PROBLEM DETAILS ::
Those lines of the records that contain "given" are to be located and copied.

··· INPUT ···

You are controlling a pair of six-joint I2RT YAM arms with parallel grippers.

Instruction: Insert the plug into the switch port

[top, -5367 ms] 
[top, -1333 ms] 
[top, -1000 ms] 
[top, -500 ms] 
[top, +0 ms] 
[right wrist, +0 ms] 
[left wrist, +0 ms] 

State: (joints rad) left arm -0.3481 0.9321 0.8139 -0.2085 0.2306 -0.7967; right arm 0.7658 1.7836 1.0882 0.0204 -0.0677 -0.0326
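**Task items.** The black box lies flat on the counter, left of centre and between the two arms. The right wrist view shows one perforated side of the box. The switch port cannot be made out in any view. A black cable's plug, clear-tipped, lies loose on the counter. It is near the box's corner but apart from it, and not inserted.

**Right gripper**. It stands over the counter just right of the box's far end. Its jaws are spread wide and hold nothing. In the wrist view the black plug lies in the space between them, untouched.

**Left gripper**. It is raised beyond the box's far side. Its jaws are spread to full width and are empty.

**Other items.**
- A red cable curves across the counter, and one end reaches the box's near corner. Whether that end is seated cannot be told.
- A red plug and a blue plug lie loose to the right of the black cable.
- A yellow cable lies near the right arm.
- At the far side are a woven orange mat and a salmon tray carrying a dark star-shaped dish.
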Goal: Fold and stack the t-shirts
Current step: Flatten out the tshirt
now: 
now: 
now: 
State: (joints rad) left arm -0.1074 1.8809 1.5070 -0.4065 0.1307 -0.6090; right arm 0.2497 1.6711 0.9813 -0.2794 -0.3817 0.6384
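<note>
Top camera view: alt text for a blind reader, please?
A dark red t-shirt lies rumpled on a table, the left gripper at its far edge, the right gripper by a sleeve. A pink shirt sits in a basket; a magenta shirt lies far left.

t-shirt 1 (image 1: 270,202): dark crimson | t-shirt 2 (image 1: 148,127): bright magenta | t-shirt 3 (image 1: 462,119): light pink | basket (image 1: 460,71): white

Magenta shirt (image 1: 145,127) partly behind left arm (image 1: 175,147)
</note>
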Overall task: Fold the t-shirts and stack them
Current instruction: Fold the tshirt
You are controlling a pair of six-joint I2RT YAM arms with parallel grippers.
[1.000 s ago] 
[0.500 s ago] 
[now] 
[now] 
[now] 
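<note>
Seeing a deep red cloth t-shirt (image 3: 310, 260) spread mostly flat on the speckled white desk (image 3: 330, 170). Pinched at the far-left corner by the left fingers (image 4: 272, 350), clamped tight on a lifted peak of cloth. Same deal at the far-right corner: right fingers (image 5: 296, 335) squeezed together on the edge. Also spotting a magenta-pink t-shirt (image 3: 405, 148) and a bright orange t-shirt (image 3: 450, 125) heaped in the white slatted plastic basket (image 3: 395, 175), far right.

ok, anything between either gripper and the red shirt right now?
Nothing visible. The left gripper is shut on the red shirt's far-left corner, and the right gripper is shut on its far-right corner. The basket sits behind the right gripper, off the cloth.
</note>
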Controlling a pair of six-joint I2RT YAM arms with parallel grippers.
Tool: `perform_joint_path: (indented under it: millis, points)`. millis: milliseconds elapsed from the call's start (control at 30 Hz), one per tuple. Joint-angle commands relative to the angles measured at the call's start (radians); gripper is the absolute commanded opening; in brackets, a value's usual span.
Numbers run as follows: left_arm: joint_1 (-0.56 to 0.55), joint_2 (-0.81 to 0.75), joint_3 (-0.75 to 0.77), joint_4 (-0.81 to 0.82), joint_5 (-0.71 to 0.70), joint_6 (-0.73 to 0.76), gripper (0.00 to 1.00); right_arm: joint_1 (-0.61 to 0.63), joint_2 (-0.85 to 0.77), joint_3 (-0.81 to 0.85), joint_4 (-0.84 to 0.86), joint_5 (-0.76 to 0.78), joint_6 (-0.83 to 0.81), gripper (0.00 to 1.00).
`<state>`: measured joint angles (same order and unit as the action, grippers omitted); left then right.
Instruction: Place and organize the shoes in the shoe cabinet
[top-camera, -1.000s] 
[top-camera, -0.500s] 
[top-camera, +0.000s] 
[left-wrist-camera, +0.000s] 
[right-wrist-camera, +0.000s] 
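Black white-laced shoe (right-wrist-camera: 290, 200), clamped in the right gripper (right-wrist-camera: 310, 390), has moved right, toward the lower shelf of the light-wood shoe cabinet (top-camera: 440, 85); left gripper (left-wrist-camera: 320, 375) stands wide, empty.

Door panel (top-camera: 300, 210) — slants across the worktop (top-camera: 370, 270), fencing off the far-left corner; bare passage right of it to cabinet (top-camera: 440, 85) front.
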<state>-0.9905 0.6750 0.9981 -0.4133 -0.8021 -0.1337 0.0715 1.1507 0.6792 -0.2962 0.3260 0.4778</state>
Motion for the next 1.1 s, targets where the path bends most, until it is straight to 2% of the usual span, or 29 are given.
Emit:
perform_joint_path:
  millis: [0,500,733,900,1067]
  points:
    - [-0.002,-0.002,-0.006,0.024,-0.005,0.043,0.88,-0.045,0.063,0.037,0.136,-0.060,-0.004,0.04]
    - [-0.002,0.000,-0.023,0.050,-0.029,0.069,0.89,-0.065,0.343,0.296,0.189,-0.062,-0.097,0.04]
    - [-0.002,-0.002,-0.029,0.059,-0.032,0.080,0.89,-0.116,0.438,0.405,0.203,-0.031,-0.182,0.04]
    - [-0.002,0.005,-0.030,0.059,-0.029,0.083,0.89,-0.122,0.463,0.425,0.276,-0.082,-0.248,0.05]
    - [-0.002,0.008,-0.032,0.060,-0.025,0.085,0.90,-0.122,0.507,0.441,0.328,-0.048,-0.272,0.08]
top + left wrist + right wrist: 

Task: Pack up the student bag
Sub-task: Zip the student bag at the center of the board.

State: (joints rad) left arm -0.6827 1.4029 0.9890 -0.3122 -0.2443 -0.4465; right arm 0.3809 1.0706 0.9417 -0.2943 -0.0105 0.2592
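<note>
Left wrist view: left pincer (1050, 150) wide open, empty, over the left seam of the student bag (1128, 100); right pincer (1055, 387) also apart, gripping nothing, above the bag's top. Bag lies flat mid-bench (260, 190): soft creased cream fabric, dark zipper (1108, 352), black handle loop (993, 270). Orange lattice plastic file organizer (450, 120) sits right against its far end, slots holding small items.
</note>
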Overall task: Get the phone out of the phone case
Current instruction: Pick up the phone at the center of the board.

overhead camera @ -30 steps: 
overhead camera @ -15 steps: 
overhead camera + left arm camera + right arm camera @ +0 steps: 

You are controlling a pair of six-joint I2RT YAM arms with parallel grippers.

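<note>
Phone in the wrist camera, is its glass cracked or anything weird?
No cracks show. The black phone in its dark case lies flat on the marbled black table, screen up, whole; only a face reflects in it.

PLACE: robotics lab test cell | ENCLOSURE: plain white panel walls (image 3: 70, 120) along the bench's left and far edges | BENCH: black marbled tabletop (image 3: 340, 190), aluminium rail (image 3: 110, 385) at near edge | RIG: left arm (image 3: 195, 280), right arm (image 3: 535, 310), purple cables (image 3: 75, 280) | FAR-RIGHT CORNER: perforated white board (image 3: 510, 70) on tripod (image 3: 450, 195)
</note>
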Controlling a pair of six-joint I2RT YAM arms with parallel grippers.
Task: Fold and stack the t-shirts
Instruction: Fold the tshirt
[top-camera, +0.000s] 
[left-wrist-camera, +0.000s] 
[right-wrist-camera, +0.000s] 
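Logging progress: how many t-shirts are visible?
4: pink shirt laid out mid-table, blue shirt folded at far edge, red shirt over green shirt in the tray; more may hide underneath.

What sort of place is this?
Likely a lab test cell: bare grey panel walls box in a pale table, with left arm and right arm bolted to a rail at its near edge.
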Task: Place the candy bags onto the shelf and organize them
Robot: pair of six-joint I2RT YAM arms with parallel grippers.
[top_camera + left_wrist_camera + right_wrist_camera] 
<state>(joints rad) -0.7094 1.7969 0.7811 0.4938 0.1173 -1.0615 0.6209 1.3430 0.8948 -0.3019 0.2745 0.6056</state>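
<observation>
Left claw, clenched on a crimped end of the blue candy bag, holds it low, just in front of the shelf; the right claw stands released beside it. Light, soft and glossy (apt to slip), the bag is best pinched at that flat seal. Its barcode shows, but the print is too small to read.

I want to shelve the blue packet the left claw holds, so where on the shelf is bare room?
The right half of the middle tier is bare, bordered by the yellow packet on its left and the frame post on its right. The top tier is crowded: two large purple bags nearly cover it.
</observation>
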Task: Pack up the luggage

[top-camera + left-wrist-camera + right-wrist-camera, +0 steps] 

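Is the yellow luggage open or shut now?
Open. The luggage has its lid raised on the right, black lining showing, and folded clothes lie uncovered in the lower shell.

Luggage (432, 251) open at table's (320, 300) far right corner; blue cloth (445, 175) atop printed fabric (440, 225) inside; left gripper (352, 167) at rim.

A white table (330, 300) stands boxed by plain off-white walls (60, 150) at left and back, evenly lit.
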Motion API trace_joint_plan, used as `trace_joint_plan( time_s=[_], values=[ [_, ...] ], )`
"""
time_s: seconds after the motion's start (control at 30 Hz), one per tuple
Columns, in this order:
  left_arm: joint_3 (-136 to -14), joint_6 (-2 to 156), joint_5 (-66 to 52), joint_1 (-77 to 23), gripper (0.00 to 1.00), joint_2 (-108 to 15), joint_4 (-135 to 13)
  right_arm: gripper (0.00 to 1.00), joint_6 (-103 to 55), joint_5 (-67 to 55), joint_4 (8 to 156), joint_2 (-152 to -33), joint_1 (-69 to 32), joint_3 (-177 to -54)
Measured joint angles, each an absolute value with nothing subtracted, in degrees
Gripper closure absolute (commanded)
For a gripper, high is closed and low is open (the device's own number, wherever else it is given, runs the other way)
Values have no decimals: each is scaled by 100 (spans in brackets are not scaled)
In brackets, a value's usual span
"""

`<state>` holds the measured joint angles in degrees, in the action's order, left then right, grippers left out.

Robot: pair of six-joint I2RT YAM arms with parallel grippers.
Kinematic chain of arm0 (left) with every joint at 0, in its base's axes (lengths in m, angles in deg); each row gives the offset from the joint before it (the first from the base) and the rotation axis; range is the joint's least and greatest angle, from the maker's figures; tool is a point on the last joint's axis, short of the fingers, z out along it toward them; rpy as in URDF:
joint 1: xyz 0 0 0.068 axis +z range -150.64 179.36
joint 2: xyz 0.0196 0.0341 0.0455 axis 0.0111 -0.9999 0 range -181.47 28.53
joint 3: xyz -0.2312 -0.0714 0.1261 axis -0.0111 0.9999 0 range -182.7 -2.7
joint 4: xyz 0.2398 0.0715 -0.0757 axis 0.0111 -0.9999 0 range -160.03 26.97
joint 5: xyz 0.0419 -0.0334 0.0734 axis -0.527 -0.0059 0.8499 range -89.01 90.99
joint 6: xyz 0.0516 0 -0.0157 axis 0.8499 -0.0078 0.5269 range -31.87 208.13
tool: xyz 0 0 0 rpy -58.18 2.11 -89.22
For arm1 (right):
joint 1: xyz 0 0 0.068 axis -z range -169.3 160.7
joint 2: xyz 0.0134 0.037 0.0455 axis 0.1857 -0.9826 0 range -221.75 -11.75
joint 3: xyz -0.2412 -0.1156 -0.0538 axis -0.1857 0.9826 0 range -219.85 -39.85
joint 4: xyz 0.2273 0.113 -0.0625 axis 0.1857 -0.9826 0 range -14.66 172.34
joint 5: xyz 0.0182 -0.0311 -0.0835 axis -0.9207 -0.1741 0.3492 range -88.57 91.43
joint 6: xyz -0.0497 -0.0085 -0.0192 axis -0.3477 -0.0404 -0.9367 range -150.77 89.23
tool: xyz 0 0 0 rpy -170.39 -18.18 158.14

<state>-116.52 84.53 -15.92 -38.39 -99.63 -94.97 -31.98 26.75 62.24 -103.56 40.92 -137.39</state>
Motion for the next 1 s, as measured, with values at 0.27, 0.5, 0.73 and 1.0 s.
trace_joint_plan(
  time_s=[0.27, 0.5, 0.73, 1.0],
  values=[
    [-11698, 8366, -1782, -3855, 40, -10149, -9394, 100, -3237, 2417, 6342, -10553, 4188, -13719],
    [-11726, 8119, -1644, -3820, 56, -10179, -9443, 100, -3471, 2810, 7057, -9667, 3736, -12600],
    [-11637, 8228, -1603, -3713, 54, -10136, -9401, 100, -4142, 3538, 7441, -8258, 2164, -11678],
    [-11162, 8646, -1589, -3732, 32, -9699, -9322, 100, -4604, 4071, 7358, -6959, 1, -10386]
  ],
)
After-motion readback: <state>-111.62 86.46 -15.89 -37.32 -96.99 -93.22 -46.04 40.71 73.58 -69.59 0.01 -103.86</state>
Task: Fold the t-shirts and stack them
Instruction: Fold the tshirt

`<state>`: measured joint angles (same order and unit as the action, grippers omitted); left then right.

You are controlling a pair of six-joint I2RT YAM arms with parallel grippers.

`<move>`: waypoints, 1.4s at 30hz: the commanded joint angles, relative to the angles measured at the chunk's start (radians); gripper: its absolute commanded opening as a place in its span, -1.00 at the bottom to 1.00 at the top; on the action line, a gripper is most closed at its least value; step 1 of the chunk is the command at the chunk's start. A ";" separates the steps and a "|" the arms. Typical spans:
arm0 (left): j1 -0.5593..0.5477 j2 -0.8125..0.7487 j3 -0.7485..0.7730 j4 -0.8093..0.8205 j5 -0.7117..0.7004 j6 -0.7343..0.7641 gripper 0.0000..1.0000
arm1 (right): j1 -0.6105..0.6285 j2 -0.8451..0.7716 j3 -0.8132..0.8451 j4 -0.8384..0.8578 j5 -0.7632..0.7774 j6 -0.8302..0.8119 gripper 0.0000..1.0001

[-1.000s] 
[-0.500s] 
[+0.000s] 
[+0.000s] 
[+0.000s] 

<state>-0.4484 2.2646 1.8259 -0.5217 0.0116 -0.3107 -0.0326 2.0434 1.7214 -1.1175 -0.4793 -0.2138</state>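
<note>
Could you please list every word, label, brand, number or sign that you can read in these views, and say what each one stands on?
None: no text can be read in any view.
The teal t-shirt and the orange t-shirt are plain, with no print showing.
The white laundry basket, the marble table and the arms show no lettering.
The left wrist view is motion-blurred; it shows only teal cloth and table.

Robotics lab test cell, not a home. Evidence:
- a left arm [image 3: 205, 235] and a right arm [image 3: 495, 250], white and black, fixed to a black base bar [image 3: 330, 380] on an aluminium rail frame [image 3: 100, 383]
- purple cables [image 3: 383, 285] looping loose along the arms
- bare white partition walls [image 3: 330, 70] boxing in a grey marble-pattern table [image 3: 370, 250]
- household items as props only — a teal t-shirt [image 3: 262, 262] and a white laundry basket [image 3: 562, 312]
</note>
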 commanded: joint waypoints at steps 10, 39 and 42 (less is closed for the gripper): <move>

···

OUTPUT OF THE TASK ::
Motion for the next 1.1 s, targets where the path bends most, until it is straight to 2% of the usual span, or 29 are given.
For a gripper, high is closed and low is open (the device's own number, wherever else it is given, runs the other way)

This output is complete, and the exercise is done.